## Task objective:
Find every line in the records below that holds the word "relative" and copy it.

## Task material:
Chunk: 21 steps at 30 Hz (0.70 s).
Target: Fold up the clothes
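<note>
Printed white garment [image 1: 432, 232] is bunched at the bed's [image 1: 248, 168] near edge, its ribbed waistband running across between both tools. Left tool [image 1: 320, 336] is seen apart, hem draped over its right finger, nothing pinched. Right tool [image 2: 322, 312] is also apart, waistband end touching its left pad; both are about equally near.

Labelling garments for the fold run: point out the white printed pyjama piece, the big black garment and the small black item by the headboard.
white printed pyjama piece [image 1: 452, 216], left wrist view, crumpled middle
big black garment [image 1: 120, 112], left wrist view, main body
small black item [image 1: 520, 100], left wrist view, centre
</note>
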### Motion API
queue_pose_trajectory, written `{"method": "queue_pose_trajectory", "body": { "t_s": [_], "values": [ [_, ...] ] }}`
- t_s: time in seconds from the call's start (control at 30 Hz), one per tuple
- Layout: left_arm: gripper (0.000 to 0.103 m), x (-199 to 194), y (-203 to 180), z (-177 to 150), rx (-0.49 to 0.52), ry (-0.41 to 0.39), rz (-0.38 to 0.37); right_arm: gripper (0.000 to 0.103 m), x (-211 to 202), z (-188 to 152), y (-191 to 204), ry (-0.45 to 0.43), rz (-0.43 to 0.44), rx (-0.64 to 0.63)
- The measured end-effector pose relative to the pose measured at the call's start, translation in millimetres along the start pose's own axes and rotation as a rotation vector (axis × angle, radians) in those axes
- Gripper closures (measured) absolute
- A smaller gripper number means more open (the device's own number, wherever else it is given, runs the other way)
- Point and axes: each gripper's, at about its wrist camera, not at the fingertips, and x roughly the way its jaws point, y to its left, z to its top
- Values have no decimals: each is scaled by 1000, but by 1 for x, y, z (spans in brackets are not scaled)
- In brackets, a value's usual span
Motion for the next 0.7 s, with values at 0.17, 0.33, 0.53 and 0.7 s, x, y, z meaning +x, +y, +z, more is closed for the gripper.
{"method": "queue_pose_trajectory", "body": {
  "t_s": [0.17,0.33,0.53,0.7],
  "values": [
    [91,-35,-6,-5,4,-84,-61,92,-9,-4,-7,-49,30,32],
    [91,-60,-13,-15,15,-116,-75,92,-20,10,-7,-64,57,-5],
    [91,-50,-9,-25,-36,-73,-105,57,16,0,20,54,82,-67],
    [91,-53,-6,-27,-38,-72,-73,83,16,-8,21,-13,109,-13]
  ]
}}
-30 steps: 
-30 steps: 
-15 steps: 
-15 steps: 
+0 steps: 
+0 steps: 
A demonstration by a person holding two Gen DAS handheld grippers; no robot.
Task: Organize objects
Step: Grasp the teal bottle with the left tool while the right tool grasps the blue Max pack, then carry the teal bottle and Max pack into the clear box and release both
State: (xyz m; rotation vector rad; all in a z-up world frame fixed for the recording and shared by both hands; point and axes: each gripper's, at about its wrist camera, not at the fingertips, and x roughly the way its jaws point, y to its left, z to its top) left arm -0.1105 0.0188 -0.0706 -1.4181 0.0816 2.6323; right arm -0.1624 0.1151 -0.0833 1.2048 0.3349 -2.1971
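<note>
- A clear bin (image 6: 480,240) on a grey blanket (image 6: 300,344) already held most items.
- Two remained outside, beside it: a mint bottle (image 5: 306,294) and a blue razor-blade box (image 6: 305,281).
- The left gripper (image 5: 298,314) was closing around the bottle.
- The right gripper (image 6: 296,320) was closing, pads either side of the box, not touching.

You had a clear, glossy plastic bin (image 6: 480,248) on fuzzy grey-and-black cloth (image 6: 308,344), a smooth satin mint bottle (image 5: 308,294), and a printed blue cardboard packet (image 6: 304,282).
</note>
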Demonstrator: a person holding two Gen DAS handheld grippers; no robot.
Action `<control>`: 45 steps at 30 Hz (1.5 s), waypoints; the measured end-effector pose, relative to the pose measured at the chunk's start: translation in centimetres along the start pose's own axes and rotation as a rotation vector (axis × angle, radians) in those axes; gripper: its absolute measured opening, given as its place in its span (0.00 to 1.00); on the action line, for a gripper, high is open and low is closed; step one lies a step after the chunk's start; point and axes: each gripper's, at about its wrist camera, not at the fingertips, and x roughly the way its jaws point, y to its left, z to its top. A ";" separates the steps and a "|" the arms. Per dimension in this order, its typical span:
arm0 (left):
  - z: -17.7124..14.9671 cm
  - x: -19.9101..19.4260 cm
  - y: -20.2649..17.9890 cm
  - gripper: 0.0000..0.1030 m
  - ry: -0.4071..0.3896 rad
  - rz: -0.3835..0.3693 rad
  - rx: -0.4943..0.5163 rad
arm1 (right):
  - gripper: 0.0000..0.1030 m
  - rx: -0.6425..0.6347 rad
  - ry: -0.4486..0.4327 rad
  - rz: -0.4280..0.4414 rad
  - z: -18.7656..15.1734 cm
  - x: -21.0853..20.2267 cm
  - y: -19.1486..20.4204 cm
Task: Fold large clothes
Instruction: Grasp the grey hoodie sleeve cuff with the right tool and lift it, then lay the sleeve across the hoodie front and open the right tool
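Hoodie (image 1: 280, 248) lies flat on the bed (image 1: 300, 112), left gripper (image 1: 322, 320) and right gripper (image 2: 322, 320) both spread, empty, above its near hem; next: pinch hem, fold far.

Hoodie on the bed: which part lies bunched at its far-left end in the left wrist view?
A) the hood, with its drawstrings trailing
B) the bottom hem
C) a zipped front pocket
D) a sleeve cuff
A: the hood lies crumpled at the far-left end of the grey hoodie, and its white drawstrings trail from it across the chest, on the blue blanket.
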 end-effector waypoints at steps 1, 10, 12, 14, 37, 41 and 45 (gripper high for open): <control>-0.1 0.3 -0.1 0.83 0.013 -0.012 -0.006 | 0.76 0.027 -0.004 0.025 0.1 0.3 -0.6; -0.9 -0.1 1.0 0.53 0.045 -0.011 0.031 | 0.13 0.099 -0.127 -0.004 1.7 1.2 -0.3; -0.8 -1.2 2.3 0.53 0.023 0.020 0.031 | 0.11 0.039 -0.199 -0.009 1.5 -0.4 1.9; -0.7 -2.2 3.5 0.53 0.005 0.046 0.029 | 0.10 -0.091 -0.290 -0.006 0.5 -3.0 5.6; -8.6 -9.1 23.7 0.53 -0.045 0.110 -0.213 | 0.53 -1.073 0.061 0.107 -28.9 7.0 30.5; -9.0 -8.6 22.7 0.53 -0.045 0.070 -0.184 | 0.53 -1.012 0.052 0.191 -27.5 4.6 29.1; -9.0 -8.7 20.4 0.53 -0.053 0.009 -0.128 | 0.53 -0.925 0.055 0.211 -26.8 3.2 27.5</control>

## Expected answer:
- The measured end-effector pose relative to the pose measured at the call's start, translation in millimetres along the start pose's own axes and rotation as a rotation vector (axis × angle, radians) in those axes
Action `<control>`: 45 steps at 30 Hz (1.5 s), waypoints; the measured end-effector pose, relative to the pose measured at the chunk's start: translation in centimetres along the start pose's own axes and rotation as a rotation vector (axis × angle, radians) in those axes; gripper: its absolute measured opening, given as its place in its span (0.00 to 1.00); on the action line, for a gripper, high is open and low is closed; step one lies a step after the chunk's start; point and axes: each gripper's, at about its wrist camera, not at the fingertips, and x roughly the way its jaws point, y to its left, z to its top. A ";" separates the steps and a "|" the arms. Per dimension in this order, its typical span:

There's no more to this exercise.